Records from a collection
•••••
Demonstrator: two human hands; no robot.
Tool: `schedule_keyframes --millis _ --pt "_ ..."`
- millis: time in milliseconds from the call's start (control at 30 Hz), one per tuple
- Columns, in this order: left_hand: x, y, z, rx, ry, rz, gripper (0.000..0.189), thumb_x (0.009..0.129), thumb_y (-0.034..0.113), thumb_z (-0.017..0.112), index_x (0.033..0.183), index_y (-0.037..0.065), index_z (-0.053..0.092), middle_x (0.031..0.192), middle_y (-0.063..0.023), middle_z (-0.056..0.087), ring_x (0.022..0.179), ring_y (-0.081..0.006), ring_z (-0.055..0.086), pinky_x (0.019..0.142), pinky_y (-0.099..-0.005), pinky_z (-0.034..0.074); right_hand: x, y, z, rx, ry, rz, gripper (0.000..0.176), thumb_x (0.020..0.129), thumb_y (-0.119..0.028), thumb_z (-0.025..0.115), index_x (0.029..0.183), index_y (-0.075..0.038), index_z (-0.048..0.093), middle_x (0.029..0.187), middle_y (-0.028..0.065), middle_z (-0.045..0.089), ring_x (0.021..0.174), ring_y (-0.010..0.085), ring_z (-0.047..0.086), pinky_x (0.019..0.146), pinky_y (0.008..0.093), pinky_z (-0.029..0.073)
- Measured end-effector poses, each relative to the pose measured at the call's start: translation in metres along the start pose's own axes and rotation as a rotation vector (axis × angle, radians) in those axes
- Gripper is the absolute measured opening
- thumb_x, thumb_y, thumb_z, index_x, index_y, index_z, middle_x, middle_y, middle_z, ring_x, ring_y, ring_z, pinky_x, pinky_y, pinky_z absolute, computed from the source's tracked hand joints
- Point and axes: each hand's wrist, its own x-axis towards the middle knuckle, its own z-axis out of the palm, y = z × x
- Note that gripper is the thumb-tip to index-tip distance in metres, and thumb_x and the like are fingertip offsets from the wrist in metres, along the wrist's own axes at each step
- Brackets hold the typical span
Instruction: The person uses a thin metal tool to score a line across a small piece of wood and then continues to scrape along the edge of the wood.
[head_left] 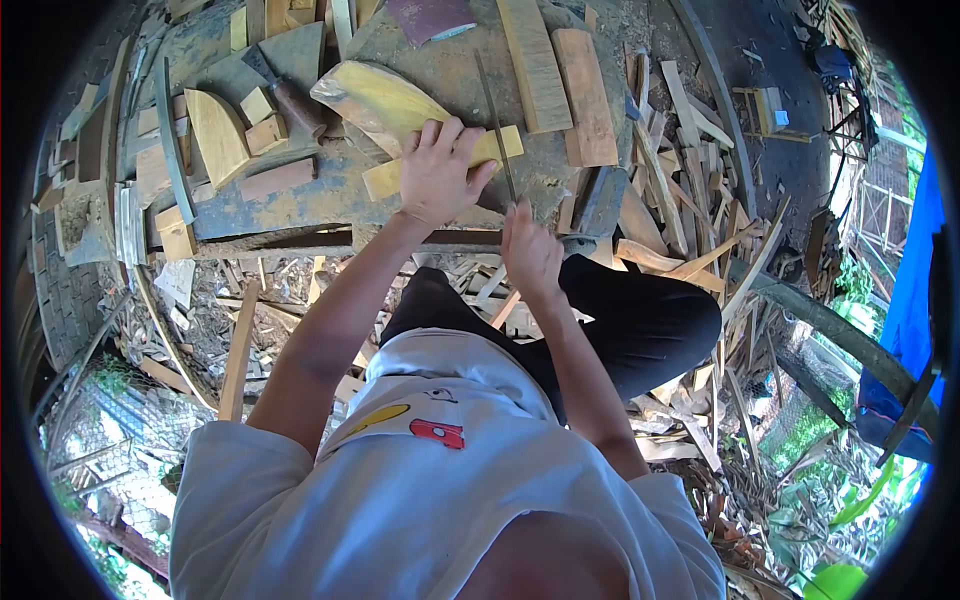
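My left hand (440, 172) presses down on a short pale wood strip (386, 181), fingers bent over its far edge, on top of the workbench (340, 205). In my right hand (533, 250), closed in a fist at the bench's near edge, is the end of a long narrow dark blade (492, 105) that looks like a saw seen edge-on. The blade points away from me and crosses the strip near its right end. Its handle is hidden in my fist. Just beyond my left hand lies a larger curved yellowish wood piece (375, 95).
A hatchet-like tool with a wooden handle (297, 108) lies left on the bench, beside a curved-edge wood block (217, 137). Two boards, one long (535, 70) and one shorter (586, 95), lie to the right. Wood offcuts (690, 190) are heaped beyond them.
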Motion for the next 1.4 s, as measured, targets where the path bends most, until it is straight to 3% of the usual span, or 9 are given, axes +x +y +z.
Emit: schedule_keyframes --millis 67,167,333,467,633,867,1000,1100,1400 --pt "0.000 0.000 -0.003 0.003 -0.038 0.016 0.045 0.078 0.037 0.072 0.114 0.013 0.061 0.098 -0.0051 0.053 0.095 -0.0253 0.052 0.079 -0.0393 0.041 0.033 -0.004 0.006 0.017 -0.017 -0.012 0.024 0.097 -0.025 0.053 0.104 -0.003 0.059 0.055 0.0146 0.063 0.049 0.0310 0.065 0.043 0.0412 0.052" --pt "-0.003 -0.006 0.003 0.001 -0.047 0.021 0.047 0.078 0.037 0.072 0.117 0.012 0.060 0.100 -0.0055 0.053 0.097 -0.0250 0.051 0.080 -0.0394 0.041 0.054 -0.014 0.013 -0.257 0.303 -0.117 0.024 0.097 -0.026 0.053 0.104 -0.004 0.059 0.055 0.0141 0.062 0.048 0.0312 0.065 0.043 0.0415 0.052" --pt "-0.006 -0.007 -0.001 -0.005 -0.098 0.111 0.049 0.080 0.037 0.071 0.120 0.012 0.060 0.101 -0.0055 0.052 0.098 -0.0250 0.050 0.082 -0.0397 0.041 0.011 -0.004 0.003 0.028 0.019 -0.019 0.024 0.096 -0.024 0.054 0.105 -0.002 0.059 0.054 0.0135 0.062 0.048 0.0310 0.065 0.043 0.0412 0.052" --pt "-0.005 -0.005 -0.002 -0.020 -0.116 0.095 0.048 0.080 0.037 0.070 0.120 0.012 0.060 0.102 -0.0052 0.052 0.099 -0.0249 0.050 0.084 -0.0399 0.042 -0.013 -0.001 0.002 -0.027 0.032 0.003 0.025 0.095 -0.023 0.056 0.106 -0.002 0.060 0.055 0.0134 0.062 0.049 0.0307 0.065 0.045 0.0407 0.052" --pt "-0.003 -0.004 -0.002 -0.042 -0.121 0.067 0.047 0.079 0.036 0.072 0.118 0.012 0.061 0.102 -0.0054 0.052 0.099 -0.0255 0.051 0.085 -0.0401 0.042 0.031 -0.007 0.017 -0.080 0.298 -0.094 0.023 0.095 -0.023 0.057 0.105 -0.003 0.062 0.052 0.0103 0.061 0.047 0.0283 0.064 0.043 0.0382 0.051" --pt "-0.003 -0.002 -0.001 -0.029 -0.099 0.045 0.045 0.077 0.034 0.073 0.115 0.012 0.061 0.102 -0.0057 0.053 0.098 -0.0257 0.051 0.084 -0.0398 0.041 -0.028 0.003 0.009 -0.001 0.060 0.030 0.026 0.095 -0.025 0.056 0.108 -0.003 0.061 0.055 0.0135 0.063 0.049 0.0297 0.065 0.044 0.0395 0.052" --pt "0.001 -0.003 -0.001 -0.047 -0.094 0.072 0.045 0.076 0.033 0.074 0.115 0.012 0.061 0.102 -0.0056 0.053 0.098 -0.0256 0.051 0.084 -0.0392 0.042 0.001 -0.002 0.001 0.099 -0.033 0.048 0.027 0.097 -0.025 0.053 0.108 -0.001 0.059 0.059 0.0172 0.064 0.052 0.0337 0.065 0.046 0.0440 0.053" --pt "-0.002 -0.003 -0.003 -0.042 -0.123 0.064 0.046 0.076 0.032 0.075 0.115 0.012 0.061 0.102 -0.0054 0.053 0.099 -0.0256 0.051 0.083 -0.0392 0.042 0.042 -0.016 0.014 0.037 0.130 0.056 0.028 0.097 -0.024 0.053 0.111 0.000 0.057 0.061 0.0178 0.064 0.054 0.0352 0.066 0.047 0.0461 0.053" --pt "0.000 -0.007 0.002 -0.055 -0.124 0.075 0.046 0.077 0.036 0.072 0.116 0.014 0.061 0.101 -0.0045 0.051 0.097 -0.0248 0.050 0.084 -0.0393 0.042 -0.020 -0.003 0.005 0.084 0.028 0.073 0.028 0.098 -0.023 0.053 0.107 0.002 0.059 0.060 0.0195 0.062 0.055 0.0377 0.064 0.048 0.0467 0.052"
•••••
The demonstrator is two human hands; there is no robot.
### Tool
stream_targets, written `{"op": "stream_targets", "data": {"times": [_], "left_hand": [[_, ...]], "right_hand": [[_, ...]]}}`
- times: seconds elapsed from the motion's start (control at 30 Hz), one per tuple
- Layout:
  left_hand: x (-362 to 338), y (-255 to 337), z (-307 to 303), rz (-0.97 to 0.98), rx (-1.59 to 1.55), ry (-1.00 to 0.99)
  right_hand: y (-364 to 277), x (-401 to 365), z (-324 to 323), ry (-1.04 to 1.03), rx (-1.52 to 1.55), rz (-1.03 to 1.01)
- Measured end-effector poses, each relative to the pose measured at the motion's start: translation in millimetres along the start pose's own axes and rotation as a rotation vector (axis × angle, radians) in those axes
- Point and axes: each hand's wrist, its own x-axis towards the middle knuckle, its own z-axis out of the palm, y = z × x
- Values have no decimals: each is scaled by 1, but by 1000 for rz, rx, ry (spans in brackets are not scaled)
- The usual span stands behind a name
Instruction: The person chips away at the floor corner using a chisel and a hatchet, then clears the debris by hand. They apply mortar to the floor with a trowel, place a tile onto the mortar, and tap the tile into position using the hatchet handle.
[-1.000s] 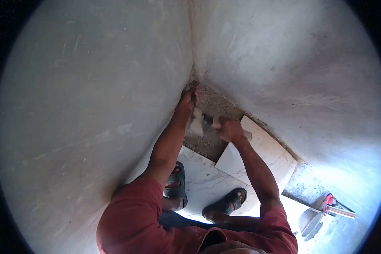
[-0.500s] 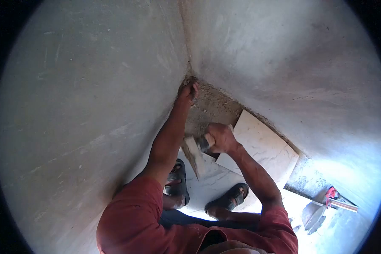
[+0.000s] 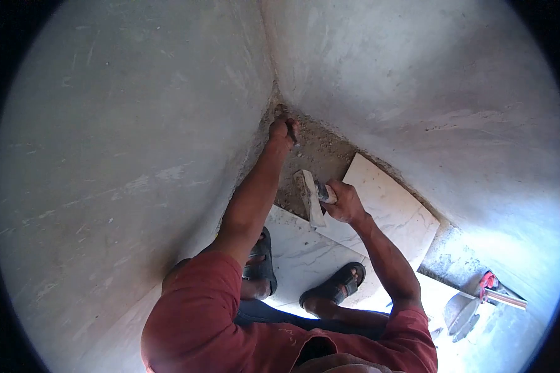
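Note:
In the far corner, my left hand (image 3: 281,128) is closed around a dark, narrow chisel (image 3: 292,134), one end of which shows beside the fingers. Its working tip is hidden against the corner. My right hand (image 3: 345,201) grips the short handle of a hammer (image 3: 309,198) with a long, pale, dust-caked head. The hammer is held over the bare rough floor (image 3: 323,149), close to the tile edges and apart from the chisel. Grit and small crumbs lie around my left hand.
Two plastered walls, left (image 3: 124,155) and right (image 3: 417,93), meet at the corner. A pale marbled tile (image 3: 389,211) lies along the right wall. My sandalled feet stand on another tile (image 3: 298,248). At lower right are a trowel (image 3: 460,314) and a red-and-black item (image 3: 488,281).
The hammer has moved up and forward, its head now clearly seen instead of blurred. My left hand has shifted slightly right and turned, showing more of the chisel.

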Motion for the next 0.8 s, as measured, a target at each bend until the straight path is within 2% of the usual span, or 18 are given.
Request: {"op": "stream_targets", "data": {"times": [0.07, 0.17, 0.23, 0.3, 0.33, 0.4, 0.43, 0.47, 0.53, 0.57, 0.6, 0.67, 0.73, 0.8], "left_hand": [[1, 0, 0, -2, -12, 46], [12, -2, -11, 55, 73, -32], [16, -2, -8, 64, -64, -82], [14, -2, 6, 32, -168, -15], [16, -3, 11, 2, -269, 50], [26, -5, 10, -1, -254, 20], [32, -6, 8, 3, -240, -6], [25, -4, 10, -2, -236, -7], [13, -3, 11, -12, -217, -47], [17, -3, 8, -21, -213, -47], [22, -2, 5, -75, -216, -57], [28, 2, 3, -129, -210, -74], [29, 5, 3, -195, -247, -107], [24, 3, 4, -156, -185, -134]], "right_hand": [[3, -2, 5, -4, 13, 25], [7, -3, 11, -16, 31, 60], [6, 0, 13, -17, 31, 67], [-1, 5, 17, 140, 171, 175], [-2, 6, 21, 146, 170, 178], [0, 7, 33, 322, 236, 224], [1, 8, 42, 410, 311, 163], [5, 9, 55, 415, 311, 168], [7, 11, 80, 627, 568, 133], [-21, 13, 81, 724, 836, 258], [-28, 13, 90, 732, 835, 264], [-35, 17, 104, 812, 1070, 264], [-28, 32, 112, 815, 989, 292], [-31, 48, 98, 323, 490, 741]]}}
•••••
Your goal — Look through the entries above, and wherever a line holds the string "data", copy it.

Exercise result —
stream_targets, written `{"op": "stream_targets", "data": {"times": [_], "left_hand": [[_, ...]], "right_hand": [[_, ...]]}}`
Request: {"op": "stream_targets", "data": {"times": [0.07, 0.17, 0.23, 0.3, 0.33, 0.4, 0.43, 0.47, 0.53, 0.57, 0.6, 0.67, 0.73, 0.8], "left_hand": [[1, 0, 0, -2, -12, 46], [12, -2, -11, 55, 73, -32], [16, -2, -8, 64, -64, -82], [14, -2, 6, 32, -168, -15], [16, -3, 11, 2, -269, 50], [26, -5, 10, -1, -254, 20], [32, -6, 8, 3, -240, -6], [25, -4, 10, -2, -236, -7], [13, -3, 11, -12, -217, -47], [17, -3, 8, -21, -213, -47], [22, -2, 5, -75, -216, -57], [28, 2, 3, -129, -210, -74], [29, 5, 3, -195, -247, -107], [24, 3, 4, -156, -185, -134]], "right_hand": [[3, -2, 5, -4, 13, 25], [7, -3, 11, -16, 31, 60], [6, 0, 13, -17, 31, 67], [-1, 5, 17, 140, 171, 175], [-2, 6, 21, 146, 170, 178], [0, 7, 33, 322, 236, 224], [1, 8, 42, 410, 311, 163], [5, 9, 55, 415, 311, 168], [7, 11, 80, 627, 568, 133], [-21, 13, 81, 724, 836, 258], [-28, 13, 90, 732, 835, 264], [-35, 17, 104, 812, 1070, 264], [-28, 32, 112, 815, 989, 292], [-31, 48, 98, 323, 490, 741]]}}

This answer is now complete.